## Problem to work on
Reproduce the listing in full, pictures excluded.
[Recorded information — start]
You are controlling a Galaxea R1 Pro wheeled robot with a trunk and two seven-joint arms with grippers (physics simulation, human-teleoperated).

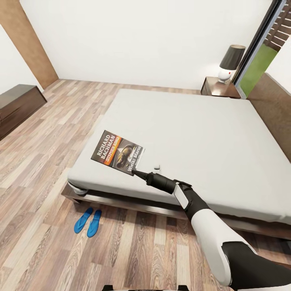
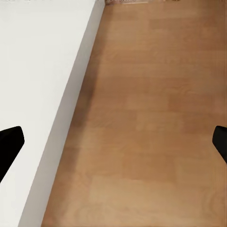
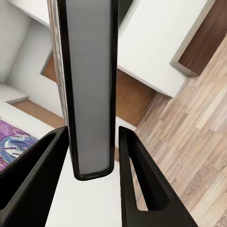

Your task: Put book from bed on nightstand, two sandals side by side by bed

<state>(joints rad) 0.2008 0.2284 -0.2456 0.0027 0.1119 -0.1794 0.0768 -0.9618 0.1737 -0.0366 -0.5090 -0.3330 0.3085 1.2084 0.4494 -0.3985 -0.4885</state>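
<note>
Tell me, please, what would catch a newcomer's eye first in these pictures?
Most striking is the book, its orange-banded cover facing up, held by one corner in the right gripper above the near corner of the bed. Next come the two bright blue sandals, lying side by side on the wood floor just off that corner. Far behind, a lamp stands on the nightstand.

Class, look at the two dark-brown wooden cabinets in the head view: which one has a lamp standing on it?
The nightstand at the bed's far corner, by the window: a white lamp with a dark shade stands on it. The cabinet along the left wall has a bare top.
</note>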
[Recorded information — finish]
## Response to the exercise
You are controlling a Galaxea R1 Pro wheeled robot with a trunk and two seven-joint arms with grippers (physics simulation, human-teleoperated).


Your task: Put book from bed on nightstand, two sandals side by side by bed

<state>(joints rad) 0.2008 0.2284 -0.2456 0.0027 0.1119 -0.1794 0.0768 -0.9618 0.1737 -0.0366 -0.5090 -0.3330 0.3085 1.2084 0.4494 -0.3985 -0.4885</state>
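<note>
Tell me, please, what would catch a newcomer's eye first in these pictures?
Most striking is the book, its orange-banded cover facing up, held by one corner in the right gripper above the near corner of the bed. Next come the two bright blue sandals, lying side by side on the wood floor just off that corner. Far behind, a lamp stands on the nightstand.

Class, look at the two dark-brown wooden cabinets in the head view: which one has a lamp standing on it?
The nightstand at the bed's far corner, by the window: a white lamp with a dark shade stands on it. The cabinet along the left wall has a bare top.
</note>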

A complete answer has now been given.